Before Judges Seidman and Lane.


The Township of Edison appeals from three judgments entered in the Division of Tax Appeals reducing the assessments for the years 1974, 1975 and 1976 on lands and improvements owned by the petitioner, Abe Gaynes, t/a Marina Gardens. The original assessment on the land for each year was $557,800. The improvements were assessed at $2,146,200 for 1974 and 1975, and $2,727,900 for 1976. Appeals to the county board of taxation were dismissed. On further appeal to the Division of Tax Appeals the judge there determined that the fair market value of the lands and improvements for each year was $2,633,242. He found, further, that petitioner had proved its claim of discriminaion with respect to the assessment and, using a common level factor of $75%, reduced the assessment to $1,974,932, allocating it $557,800 to the land and $1,417,132 to the improvements.

On this appeal, the township contended that the taxpayer's proofs "failed to satisfy the criteria set forth in Tri-Terminal Corporation v. The Borough of Edgewater [68 N.J . 405 (1975)]," and, therefore, the granting of discrimination relief was improper; that the best indication of market value was the sales of the subject property, and that the court below erred in determining the common level.

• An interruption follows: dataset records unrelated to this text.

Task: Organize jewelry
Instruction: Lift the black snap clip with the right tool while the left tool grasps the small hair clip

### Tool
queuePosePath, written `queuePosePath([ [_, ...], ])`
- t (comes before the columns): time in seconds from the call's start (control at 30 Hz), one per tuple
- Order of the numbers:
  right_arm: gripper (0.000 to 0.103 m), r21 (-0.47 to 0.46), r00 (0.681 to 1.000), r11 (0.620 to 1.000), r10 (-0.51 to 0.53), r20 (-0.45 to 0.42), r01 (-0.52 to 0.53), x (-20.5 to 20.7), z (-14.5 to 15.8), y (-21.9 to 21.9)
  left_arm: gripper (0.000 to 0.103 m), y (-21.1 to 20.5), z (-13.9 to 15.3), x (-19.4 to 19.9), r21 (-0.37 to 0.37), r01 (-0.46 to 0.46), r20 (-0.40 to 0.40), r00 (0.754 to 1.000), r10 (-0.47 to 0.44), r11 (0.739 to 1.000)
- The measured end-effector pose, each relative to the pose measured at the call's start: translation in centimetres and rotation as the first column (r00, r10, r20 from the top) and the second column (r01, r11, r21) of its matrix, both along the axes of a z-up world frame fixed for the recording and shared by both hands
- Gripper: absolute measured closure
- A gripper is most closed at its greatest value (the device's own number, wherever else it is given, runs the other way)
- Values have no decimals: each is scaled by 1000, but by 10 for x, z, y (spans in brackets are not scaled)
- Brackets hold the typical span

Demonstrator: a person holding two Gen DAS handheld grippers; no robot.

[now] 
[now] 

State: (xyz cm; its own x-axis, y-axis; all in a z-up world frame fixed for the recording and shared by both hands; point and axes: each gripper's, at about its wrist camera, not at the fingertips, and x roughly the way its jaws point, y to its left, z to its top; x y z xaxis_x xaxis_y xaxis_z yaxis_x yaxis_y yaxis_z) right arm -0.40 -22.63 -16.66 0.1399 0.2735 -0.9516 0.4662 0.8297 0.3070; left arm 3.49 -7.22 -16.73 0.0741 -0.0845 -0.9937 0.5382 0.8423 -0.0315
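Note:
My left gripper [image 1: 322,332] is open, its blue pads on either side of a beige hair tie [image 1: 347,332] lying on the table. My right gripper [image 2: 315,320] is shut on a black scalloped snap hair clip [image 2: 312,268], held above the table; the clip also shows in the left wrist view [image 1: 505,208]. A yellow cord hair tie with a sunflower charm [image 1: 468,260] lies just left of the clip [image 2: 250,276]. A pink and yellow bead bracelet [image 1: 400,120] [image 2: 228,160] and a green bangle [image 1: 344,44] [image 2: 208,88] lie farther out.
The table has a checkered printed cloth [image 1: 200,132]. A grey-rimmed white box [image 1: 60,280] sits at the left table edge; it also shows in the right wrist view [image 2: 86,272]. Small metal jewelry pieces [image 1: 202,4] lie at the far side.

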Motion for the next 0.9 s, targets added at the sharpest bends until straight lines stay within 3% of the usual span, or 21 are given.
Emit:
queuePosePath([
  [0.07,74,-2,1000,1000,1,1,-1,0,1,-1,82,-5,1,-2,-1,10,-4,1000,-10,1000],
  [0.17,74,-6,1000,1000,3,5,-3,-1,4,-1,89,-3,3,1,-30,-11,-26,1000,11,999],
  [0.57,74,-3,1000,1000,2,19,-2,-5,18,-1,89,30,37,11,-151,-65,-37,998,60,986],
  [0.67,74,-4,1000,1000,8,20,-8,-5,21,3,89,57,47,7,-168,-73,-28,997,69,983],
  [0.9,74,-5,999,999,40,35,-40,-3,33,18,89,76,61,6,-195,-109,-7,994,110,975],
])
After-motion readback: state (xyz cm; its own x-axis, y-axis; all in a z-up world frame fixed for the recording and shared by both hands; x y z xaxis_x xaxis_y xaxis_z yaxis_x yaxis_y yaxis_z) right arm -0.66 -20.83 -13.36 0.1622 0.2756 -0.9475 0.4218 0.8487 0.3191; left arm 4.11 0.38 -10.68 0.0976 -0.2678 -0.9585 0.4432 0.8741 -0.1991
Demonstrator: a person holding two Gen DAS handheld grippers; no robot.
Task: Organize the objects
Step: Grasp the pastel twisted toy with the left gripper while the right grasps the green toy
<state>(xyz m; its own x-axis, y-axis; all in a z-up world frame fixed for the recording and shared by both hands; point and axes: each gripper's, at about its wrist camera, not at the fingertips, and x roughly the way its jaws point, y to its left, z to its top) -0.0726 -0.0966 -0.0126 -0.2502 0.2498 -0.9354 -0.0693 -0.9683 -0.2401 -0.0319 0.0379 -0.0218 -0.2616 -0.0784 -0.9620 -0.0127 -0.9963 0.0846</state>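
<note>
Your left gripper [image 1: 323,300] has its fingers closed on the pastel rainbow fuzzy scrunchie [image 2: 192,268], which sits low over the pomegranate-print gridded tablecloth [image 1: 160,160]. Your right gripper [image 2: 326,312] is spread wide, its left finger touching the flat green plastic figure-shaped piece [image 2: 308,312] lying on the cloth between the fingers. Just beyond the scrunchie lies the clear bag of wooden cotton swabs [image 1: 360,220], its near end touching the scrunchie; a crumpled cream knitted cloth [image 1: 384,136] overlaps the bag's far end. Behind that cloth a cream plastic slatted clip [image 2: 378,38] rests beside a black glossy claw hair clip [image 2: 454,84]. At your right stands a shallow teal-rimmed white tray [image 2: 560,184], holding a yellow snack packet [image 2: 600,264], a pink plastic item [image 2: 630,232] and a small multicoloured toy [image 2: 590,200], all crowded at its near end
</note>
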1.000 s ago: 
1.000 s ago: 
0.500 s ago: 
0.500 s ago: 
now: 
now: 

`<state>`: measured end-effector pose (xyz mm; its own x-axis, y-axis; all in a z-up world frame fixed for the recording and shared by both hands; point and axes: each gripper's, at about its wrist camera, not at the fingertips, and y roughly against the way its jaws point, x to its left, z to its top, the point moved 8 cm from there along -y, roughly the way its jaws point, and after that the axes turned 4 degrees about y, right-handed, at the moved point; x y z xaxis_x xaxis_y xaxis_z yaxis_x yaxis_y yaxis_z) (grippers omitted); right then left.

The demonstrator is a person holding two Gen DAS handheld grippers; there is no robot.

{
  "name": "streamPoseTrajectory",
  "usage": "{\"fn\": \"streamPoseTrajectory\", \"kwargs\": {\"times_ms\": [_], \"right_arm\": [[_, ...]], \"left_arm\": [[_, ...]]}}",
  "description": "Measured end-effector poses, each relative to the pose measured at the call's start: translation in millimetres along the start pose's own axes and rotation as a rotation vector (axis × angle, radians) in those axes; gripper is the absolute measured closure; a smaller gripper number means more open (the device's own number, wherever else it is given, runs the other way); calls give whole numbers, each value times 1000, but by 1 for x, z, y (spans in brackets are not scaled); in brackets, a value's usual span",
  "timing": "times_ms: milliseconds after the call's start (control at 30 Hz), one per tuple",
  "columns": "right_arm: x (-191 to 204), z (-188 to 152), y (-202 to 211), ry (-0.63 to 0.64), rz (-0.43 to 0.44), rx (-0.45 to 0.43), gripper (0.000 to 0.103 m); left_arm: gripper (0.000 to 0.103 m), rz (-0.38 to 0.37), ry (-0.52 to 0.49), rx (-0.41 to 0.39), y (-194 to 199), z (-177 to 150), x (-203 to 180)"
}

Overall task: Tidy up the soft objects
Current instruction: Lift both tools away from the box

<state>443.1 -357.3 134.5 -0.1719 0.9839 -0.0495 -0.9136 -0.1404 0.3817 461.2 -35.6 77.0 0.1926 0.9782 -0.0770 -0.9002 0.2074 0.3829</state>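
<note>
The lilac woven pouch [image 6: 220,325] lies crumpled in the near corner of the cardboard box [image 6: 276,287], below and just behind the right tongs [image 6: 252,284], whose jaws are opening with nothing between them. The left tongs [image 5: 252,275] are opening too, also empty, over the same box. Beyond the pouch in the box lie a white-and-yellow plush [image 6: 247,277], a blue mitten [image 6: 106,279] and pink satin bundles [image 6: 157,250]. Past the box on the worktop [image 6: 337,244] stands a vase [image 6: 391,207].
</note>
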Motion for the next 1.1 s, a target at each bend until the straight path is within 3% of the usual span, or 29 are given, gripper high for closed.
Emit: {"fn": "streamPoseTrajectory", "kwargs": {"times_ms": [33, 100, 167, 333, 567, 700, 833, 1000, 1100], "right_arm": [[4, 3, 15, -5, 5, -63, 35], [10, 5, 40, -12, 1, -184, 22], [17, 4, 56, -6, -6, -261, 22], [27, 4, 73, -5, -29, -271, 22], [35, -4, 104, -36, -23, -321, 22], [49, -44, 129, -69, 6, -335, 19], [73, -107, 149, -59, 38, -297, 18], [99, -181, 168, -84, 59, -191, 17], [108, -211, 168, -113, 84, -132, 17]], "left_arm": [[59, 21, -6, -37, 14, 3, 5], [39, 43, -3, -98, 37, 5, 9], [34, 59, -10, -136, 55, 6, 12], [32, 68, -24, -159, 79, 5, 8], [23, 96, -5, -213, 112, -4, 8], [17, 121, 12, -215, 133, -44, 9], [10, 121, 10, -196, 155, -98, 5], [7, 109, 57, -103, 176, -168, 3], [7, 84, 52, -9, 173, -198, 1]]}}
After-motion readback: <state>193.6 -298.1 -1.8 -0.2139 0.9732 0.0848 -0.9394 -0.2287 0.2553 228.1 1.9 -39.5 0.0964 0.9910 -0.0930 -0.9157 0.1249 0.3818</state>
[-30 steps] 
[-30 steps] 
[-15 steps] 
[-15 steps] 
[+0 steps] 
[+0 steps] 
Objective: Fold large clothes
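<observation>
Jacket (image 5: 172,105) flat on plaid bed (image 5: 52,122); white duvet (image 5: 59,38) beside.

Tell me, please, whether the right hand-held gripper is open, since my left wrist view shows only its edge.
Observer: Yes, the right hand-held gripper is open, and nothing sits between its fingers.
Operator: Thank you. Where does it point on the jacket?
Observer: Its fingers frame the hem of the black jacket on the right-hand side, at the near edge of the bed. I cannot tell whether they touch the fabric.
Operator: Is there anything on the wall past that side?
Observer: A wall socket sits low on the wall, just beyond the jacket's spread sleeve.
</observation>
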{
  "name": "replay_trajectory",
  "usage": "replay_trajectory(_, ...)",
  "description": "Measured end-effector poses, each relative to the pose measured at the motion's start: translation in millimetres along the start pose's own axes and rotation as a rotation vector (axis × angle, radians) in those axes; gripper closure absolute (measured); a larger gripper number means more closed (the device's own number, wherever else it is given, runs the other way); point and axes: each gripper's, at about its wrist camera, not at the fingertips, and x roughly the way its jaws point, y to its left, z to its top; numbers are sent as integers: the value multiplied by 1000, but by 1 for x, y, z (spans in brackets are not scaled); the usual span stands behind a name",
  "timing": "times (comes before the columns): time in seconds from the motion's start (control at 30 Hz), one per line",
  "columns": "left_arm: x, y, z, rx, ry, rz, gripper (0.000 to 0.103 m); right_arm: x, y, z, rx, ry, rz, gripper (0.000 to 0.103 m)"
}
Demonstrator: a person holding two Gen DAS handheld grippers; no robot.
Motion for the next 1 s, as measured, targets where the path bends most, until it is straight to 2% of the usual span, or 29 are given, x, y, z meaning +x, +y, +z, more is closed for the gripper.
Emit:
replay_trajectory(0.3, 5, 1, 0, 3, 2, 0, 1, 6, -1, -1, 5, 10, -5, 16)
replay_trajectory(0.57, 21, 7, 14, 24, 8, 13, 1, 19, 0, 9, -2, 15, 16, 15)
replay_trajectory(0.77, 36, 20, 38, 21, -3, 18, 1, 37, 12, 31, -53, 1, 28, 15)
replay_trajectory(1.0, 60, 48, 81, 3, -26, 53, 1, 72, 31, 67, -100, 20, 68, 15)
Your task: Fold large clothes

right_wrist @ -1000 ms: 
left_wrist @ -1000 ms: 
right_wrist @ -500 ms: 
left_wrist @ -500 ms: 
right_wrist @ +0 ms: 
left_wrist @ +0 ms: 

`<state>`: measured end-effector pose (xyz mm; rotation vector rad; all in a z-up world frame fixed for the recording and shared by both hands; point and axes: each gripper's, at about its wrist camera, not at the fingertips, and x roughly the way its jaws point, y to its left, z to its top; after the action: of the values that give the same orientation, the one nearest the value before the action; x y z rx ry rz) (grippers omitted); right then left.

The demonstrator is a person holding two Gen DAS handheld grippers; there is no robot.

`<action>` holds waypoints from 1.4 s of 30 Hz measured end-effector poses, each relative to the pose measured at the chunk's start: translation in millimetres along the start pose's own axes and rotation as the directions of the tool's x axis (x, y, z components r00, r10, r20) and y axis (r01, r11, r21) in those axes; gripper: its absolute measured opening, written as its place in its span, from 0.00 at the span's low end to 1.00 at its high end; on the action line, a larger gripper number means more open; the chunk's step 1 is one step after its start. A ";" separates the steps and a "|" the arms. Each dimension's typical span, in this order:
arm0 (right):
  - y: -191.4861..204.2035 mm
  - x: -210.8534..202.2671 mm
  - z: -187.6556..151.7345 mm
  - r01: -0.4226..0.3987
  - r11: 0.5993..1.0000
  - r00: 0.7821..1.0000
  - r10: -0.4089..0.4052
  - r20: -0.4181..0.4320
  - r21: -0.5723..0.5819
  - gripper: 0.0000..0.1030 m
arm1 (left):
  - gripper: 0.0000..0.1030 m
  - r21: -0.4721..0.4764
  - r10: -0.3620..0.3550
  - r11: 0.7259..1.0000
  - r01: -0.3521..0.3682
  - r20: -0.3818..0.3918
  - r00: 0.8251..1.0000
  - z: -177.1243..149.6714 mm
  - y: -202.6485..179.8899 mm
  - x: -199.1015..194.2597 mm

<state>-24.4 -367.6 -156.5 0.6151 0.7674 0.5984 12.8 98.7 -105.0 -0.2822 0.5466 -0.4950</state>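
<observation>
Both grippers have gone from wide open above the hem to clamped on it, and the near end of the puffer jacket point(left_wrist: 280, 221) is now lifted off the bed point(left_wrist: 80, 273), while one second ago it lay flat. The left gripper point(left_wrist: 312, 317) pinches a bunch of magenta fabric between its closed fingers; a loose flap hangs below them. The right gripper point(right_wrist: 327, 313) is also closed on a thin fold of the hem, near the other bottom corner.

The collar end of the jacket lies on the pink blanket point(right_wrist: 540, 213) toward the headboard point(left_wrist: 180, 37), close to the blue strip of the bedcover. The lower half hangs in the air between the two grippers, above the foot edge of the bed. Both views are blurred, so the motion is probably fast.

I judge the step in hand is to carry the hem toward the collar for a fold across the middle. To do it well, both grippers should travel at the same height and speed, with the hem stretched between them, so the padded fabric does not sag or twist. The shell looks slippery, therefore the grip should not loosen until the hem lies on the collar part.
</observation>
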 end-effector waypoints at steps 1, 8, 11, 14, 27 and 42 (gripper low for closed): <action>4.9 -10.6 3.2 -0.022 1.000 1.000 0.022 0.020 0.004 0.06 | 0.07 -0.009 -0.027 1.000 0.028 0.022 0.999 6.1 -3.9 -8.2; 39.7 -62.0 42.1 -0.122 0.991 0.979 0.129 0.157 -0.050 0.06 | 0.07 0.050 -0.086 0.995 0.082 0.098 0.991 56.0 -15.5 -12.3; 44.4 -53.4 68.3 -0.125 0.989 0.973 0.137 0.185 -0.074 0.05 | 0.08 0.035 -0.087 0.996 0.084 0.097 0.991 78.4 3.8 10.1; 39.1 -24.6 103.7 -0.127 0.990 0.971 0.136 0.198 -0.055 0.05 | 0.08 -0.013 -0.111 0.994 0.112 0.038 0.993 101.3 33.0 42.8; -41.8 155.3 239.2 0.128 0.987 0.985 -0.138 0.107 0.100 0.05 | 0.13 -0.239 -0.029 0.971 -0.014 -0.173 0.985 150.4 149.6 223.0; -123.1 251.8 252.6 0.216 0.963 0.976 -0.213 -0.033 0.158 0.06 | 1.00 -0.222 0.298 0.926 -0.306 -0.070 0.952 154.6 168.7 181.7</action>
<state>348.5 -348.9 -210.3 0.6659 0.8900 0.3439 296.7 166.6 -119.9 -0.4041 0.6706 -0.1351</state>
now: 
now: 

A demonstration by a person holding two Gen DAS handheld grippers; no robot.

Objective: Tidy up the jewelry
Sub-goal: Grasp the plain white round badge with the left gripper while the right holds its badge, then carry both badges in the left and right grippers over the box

The judge of tax appeals heard conflicting evidence on the fair market value of the property, which consists of a 10.954-acre tract on which is constructed a 201-unit garden apartment complex. The taxpayer's expert valued the property at $2,260,000, arriving at the figure by capitalizing the net income, computed by him to be $303,111, using a capitalization rate comprised of 8 1/2% interest, 3% recapture and an average effective tax rate of $2.95. An expert appraiser testifying for the municipality also relied chiefly on the income approach. His net income figure was $339,768, which he capitalized with a rate consisting of 8% interest, 2% recapture and an average tax rate of $3.51. His resulting value was $2,600,000. The tax judge

rejected the sales prices of the subject property as insufficient market data "due to the obvious financial manipulations involved in them." On the issue of value, he also chose the income approach. He took the gross income figure of $520,000 used by both experts and, accepting as "better proof" average expenses of 34.66%, capitalized the net income of $339,768. Using a rate consisting of 8% interest, 2 1/2% recapture and an effective tax rate average of $2.97 for the three years in question, he determined the fair market value of the land and improvements to be $2,633,242.

Although petitioner is content with the finding of fair market value, acknowledging in its brief that it is supported by substantial evidence in the record, the township maintains that the market data approach was the fairest way to appraise the property, even though its own expert relied on the income approach. The proofs disclosed that petitioner sold the property in 1973 for $2,900,000 with three mortgages covered by a wraparound fourth mortgage for $2,500,000; that the purchaser resold the property a year later for $3,000,000, with $100,000 in cash being paid plus a fifth mortgage, and that when the new owner defaulted in 1975, petitioner became the received of the property and the prior purchases were wiped out. In the circumstances the judge of tax appeals was amply justified in refusing to consider the sales as satisfactory evidence of the fair market value of the subject property. The findings and conclusions of the judge with respect to the fair market value of the property could reasonably have been reached on sufficient credible evidence present in the record, considering the proofs as a whole and giving due regard to the ability of the factfinder to judge of the credibility of the witnesses. Passaic v. Botany Mills , 72 N.J. Super. . 449, 454 (App.Div.1962).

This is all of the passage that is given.